[Extracted data entries]
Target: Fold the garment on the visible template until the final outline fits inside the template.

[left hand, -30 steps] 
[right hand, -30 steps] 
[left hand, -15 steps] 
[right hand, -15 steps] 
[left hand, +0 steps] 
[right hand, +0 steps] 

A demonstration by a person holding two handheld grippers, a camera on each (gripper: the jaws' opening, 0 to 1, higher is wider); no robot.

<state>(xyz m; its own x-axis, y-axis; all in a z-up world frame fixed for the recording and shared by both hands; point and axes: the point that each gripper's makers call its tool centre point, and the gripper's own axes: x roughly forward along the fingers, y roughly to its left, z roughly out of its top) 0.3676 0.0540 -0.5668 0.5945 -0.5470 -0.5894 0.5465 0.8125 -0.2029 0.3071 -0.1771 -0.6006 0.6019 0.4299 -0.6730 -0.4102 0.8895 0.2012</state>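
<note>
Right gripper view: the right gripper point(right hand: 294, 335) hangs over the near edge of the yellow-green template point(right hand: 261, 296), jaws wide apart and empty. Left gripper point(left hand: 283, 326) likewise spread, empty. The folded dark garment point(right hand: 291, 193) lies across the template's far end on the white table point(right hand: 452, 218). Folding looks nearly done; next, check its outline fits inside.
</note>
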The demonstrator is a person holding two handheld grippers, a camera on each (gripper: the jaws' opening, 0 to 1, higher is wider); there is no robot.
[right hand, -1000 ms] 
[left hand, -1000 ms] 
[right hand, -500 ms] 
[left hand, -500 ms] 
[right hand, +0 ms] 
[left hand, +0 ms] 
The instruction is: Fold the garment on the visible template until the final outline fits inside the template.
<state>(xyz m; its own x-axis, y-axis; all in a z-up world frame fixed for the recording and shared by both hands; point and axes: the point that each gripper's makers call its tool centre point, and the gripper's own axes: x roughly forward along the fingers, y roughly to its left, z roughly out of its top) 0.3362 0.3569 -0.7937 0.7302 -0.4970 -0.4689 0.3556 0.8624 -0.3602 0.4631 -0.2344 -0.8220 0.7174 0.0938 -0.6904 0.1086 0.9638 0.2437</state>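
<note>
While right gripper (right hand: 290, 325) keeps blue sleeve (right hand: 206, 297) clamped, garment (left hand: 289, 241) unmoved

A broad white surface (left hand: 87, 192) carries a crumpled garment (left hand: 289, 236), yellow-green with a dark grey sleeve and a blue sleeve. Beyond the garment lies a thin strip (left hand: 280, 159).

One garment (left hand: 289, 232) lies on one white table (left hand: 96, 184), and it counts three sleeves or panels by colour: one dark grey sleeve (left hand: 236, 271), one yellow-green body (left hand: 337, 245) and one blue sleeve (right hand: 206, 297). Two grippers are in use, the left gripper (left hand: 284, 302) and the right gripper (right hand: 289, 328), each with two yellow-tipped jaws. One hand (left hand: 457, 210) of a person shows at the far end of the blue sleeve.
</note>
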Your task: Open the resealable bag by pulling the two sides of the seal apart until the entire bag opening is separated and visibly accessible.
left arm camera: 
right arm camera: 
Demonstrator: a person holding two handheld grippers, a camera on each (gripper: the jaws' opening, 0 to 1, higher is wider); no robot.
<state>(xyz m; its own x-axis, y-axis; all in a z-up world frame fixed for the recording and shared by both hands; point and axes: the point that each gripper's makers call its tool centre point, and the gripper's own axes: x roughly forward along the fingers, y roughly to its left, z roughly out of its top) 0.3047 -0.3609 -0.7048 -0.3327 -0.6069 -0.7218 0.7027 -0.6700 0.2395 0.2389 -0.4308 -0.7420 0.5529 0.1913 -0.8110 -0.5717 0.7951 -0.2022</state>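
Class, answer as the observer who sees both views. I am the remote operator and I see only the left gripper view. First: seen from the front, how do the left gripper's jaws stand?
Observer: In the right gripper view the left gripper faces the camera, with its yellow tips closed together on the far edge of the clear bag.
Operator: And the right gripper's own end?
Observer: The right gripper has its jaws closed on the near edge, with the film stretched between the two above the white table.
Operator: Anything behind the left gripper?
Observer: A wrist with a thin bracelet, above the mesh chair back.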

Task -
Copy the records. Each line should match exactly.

Task response -
Target: Fold the garment on the visible template until the final outline fits inside the template.

[left hand, -30 steps] 
[right hand, -30 steps] 
[left hand, -15 steps] 
[right hand, -15 steps] 
[left hand, +0 steps] 
[right hand, +0 steps] 

A demonstration by a person holding two handheld grippers, a camera on each (gripper: the jaws' opening, 0 to 1, higher is wider); no robot.

<state>(xyz m; its own x-axis, y-axis; all in a z-up world frame fixed for the recording and shared by both hands; point and axes: the point that each gripper's makers call its tool centre point, and the gripper's own axes: x roughly forward along the fingers, y roughly to its left, z roughly out of its top) 0.3676 0.0540 -0.5668 0.5945 -0.5470 -0.5894 0.5465 0.8125 -0.2029 0.3071 -0.1771 -0.6006 0.6019 0.4299 -0.6730 -0.4102 0.8895 0.2012</state>
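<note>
Right gripper view: the right gripper point(right hand: 294, 335) hangs over the near edge of the yellow-green template point(right hand: 261, 296), jaws wide apart and empty. Left gripper point(left hand: 283, 326) likewise spread, empty. The folded dark garment point(right hand: 291, 193) lies across the template's far end on the white table point(right hand: 452, 218). Folding looks nearly done; next, check its outline fits inside.
</note>
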The demonstrator is a person holding two handheld grippers, a camera on each (gripper: the jaws' opening, 0 to 1, higher is wider); there is no robot.
[right hand, -1000 ms] 
[left hand, -1000 ms] 
[right hand, -500 ms] 
[left hand, -500 ms] 
[right hand, +0 ms] 
[left hand, +0 ms] 
The instruction is: Fold the garment on the visible template until the final outline fits inside the template.
<state>(xyz m; its own x-axis, y-axis; all in a z-up world frame fixed for the recording and shared by both hands; point and axes: the point that each gripper's makers call its tool centre point, and the gripper's own axes: x roughly forward along the fingers, y roughly to its left, z roughly out of its top) 0.3362 0.3569 -0.7937 0.7302 -0.4970 -0.4689 0.3556 0.8624 -0.3602 0.4631 -0.2344 -0.8220 0.7174 0.0938 -0.6904 0.1086 0.9638 0.2437</state>
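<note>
While right gripper (right hand: 290, 325) keeps blue sleeve (right hand: 206, 297) clamped, garment (left hand: 289, 241) unmoved

A broad white surface (left hand: 87, 192) carries a crumpled garment (left hand: 289, 236), yellow-green with a dark grey sleeve and a blue sleeve. Beyond the garment lies a thin strip (left hand: 280, 159).

One garment (left hand: 289, 232) lies on one white table (left hand: 96, 184), and it counts three sleeves or panels by colour: one dark grey sleeve (left hand: 236, 271), one yellow-green body (left hand: 337, 245) and one blue sleeve (right hand: 206, 297). Two grippers are in use, the left gripper (left hand: 284, 302) and the right gripper (right hand: 289, 328), each with two yellow-tipped jaws. One hand (left hand: 457, 210) of a person shows at the far end of the blue sleeve.
</note>
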Your task: Open the resealable bag by pulling the two sides of the seal apart until the entire bag opening is separated and visibly accessible.
left arm camera: 
right arm camera: 
Demonstrator: a person holding two handheld grippers, a camera on each (gripper: the jaws' opening, 0 to 1, higher is wider); no robot.
<state>(xyz m; its own x-axis, y-axis; all in a z-up world frame fixed for the recording and shared by both hands; point and axes: the point that each gripper's makers call its tool centre point, and the gripper's own axes: x roughly forward along the fingers, y roughly to its left, z roughly out of its top) 0.3047 -0.3609 -0.7048 -0.3327 -0.6069 -0.7218 0.7027 -0.6700 0.2395 0.2389 -0.4308 -0.7420 0.5529 0.1913 -0.8110 -0.5717 0.7951 -0.2022</state>
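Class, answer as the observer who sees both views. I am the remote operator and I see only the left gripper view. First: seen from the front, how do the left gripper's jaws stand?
Observer: In the right gripper view the left gripper faces the camera, with its yellow tips closed together on the far edge of the clear bag.
Operator: And the right gripper's own end?
Observer: The right gripper has its jaws closed on the near edge, with the film stretched between the two above the white table.
Operator: Anything behind the left gripper?
Observer: A wrist with a thin bracelet, above the mesh chair back.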

No additional answer is needed.